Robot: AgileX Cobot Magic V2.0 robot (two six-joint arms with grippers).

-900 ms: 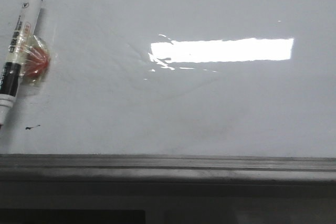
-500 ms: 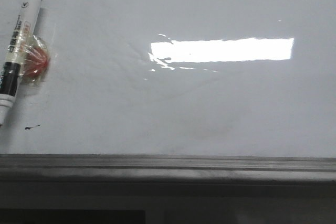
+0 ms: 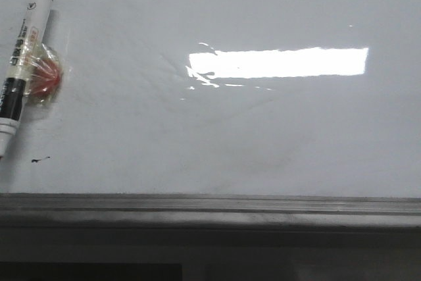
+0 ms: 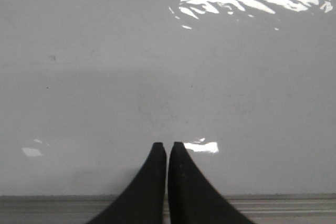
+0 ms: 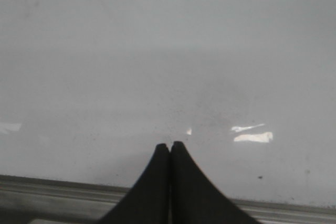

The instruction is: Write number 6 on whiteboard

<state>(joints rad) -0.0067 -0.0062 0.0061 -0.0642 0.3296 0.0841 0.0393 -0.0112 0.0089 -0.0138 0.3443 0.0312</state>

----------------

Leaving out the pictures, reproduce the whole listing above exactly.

=== Your solution ===
Robot: AgileX Cobot Magic V2.0 robot (two six-joint arms with grippers).

-900 ms: 
-500 ms: 
+0 ms: 
+0 ms: 
+0 ms: 

The instruction is: Write number 6 on whiteboard

<state>(joints rad) -0.0067 -0.0062 0.0061 -0.0642 0.3296 0.0841 0.0393 -0.0112 0.0089 -0.0138 0.3443 0.0312</state>

Nothing remains to be done, and the exercise is complete.